Every home contains fungi and bacteria (not to mention dubious moral practices) if we look hard enough, and every soul contains elements which should be left in the private realm rather than being brought to broad public attention. What constitutes the “natural light” of one’s existence is something worth thinking about, but the principle seems to be clear – an absolutely transparent existence would be unendurable. The public sphere of existence should be played out on a macro-scale leaving the private realm to the magnifying glass and the microscope.

Contrast this with the process of searching for chametz on the night before Pesach. The ritualized search for chametz performed at night is conducted with a ner, a lamp or candle (Mishnah Pesachim 1:1).
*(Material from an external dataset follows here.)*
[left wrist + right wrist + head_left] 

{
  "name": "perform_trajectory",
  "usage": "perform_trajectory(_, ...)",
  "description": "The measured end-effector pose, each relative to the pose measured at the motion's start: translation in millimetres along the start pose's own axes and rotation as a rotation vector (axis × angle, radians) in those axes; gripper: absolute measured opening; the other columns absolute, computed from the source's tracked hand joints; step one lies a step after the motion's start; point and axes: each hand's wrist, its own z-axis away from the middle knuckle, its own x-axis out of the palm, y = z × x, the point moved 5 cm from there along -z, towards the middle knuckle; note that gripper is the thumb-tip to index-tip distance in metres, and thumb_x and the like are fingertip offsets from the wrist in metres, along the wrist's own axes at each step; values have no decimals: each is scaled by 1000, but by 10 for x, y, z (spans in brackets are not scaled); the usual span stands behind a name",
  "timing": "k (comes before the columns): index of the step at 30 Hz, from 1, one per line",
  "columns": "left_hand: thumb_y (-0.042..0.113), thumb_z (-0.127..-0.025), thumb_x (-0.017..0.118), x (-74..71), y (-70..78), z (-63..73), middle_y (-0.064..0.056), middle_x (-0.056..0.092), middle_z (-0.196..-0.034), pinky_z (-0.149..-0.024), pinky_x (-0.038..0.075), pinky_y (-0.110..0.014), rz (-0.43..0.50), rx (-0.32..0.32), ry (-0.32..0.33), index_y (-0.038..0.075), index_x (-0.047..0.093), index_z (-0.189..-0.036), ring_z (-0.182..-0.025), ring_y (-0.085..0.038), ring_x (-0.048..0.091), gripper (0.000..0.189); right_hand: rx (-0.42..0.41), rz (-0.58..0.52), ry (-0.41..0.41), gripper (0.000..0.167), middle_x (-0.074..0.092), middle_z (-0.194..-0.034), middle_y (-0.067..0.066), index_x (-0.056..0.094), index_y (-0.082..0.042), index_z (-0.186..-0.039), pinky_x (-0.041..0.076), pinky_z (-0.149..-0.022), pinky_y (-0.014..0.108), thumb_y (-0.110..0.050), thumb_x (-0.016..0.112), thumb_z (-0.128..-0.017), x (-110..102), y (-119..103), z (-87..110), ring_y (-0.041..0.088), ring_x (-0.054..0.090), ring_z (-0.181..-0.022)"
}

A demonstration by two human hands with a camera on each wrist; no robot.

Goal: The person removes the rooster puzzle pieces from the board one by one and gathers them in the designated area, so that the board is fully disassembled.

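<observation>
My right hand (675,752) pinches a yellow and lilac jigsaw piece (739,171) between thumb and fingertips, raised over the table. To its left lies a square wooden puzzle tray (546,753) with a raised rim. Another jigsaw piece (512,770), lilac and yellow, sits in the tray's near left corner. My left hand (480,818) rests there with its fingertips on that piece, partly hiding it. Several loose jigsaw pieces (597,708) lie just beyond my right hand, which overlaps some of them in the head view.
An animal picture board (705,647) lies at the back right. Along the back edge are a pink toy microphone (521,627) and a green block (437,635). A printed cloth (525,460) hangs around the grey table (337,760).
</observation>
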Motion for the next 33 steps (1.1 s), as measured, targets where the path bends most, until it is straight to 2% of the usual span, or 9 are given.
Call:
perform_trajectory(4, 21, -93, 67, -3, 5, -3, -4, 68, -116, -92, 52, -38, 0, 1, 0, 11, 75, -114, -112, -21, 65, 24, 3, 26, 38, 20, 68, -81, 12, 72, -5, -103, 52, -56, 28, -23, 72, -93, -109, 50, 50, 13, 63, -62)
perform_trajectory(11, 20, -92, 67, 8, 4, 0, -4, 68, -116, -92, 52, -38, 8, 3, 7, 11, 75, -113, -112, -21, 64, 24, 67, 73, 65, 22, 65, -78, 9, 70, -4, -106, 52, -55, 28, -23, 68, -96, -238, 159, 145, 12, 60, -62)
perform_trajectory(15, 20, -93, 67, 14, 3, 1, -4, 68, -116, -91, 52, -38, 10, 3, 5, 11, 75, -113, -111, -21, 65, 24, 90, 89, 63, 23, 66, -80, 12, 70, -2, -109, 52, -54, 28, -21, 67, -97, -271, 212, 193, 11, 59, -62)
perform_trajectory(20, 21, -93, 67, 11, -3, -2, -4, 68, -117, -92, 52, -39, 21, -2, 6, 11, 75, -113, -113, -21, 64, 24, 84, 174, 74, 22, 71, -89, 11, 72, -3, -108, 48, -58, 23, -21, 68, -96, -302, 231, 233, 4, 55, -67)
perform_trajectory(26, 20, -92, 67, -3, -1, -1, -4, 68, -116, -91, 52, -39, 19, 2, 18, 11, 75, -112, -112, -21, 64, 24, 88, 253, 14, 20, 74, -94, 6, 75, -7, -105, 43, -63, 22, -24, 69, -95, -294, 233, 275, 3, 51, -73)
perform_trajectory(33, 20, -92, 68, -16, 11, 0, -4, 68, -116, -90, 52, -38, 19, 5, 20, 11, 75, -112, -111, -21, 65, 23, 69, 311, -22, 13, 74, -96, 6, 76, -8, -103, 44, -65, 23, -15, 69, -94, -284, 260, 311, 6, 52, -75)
The Talmud (4a) suggests that the search must be at night because the whole family will be present and because “lamp light is good for searching!”

This second suggestion is perplexing; surely daylight would be better for spotting chametz? The Mishnah Berurah suggests that a night-time search by lamp or candle is not so good at lighting up easy to spot places but it is the only way of lighting up the usually dark inner recesses of cracks and holes. Natural light illuminates the superficial, but obscures the inner recesses; the search for chametz requires the type of unnatural light that penetrates into normally unseen places.